Operation Sledgehammer, a state and federal investigation, has led to charges being filed against a total of 92 defendants from Palm Beach, Broward and Miami-Dade counties. Those already convicted have been ordered to pay more than $5 million in restitution to insurance companies so far, prosecutors said.
The operation got its code name when undercover investigators saw suspects using a sledgehammer to make vehicles look like they'd been in an accident.
The fraud involved a "massive," complicated, highly organized scheme that investigators said included everyone from clinic owners and medical staff who provided fraudulent diagnoses and prescribed fake treatment, to office workers who billed for the services, and recruiters who found accident "victims" and trained them to stage collisions on the streets and highways of South Florida.
 

Wednesday, May 15, 2013

AUSA Mike Garofola's profile on ABC.com for the Bachelorette



Well, you all remember that local AUSA Mike Garofola is going to be appearing on the Bachelorette.  Now, his profile is on ABC.com.  Here's the picture:


Michael G.

Below is the questionnaire that he filled out for the show, and here are the highlights posted on the site:


What do you hope to get out of participating in this television show?
I hope to find the woman I am going to marry and have a blast doing it while friends watch it unfold on television.

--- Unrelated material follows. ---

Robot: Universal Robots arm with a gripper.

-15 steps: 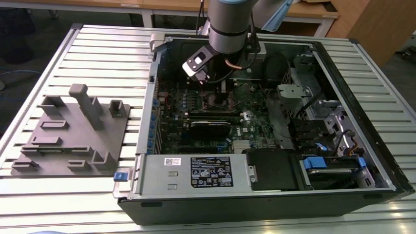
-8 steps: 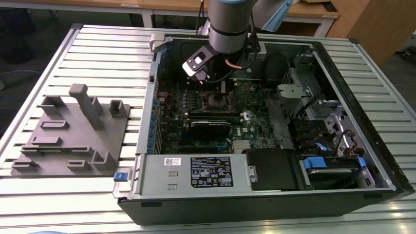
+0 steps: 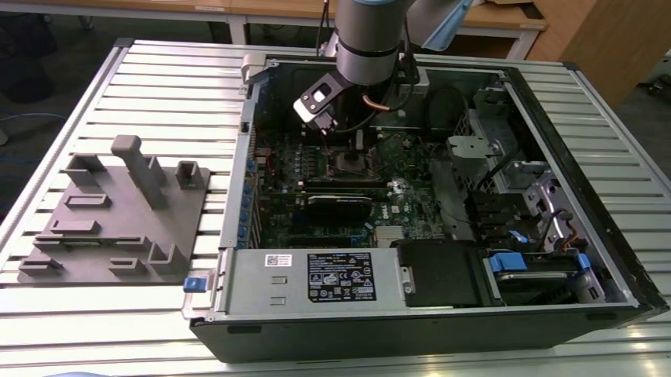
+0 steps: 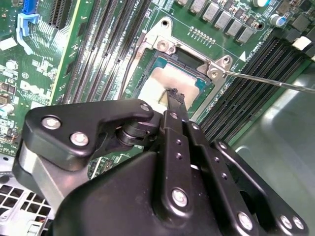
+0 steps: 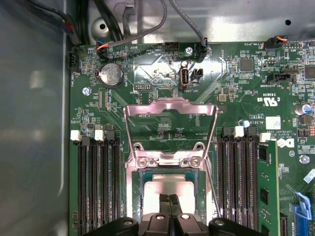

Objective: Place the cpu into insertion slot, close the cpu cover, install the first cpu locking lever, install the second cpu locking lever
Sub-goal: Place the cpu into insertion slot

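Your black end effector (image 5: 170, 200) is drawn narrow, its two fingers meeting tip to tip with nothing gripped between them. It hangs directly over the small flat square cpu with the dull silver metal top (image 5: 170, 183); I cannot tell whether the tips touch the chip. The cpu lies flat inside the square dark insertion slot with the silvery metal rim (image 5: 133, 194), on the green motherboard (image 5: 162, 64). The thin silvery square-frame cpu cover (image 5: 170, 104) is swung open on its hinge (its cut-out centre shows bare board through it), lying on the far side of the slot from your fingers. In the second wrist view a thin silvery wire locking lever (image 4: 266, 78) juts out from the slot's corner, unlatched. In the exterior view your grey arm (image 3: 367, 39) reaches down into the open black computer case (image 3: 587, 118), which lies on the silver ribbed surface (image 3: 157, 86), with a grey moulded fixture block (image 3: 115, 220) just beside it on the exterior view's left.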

If you were stranded on a desert island, what 3 things would you bring and why?
1. Insulin - to survive
2. Food/water - see #1
3. Fully charged cell phone - To ask for transportation off said island

Describe your best friend of the opposite sex and why she deserves that title.
Ashley - She has always been there for me during my worst times, is very perceptive and very feisty. She sugar coats nothing, which is good because I can't have sugar.

Where do you see yourself in five years?
I will be married with two children and another on the way, in an amazing home, and at another stage of my professional career.

If you wanted to approach a woman you had never met before, how would you go about it?
I just go up to her and introduce myself. Nothing to it. No gimmicks.

What's your biggest date fear?
I don't have any "fears" when I go on a date.